Wednesday, February 24, 2010

"A day of worry is more exhausting than a day of work."


Isn't that the truth. It's easy to waste good, beautiful pieces of time on worry. At the core, we've all really just convinced ourselves that we are somehow in control of things. That if we worry about it, somehow the "forces that be" will pity our worry and quicken the pace for a happy resolution.

Of course, that never happens.

There was a season of my life where I was so paralyzed with worry and anxiety, that my counselor finally had to ask — "Aren't you just tired of carrying that around?" I never would let it go and it ate me up until I had lost all inspiration to live.

This by no means is me claiming I don't worry. I have a list of things that I could worry about. Like literally, I have a list.


I write down the things that are bugging me and driving me nuts. I do this so that, one, I can get it out of my head and on paper. (A way of telling my brain — yes, I'm aware of this). But mostly because I can usually turn back in a couple months and see that I didn't have to worry about most, if not all of the items on my worry list. Pretty cool how that happens.

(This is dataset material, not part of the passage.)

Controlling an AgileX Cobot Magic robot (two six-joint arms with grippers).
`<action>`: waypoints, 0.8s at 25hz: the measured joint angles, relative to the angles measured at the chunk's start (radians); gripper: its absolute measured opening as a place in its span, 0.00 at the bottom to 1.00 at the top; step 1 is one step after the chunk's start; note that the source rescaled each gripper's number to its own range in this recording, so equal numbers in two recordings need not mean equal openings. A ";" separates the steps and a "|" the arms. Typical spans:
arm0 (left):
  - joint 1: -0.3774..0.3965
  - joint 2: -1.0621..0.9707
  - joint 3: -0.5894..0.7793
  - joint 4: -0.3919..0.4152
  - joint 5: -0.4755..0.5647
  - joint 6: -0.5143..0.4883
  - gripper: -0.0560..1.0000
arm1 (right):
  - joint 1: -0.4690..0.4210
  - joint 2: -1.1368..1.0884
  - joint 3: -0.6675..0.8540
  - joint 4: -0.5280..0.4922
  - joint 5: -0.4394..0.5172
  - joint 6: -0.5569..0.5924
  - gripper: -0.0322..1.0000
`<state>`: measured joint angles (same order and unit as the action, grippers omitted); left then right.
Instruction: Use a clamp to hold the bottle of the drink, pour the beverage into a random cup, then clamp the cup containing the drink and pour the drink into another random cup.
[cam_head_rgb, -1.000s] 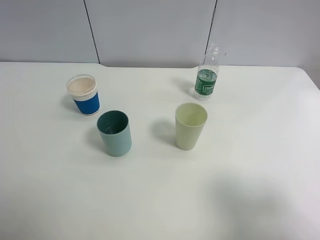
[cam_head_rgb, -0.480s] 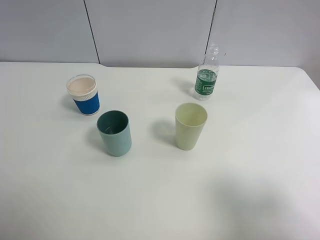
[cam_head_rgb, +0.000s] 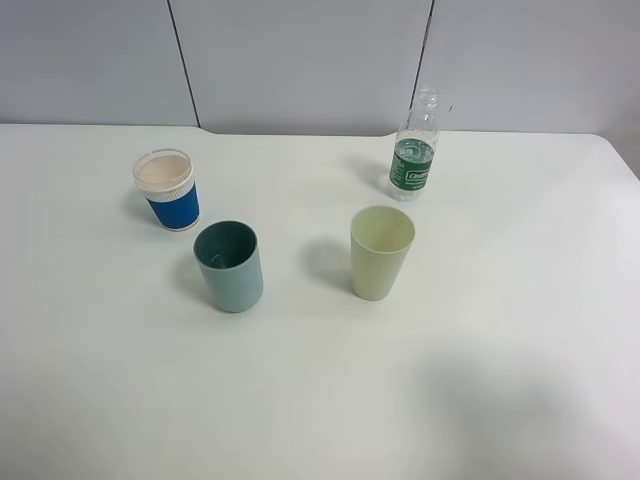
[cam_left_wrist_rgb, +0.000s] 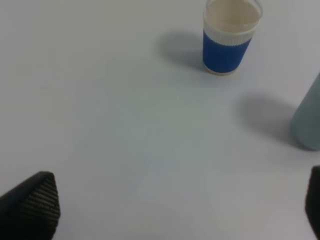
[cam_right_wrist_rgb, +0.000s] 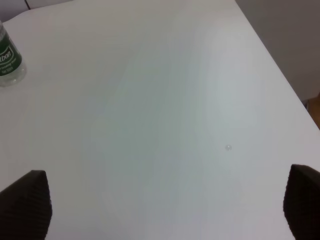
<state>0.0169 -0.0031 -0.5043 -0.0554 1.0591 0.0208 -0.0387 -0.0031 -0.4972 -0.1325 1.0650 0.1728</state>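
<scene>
A clear bottle with a green label (cam_head_rgb: 413, 150) stands open at the back right of the white table; its base shows in the right wrist view (cam_right_wrist_rgb: 8, 60). A blue cup with a white rim (cam_head_rgb: 167, 189) stands at the left, also in the left wrist view (cam_left_wrist_rgb: 229, 36). A teal cup (cam_head_rgb: 229, 266) and a pale green cup (cam_head_rgb: 381, 252) stand near the middle. The teal cup's side shows in the left wrist view (cam_left_wrist_rgb: 307, 122). My left gripper (cam_left_wrist_rgb: 172, 210) and right gripper (cam_right_wrist_rgb: 160, 205) are open and empty, far from all of them. Neither arm shows in the exterior view.
The white table (cam_head_rgb: 320, 400) ends at a grey panelled wall at the back. Its right edge shows in the right wrist view (cam_right_wrist_rgb: 280, 75), with darker floor beyond.
</scene>
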 joint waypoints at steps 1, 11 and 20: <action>0.000 0.000 0.000 0.000 0.000 0.000 1.00 | 0.000 0.000 0.000 0.000 0.000 0.000 0.85; 0.000 0.000 0.000 0.000 0.000 0.000 1.00 | 0.000 0.000 0.000 0.000 0.000 0.000 0.85; 0.000 0.000 0.000 0.000 0.000 0.000 1.00 | 0.000 0.000 0.000 0.000 0.000 0.000 0.85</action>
<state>0.0169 -0.0031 -0.5043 -0.0554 1.0589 0.0208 -0.0387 -0.0031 -0.4972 -0.1325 1.0650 0.1728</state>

I'd rather be using my time doing the things that challenge me, invigorate me. So I unload my brain and hope for the next season...

"Walk—better yet, run!—on the road God called you to travel. I don't want any of you sitting around on your hands. I don't want anyone strolling off, down some path that goes nowhere. And mark that you do this with humility and discipline—not in fits and starts, but steadily, pouring yourselves out for each other in acts of love, alert at noticing differences and quick at mending fences." Ephesians 4:2, The Message

1 comment:

  1. 1. i needed to hear this today.
    2. i journal in the same manner-to get it out of my head.
    3. i love that verse, and it's translation of it.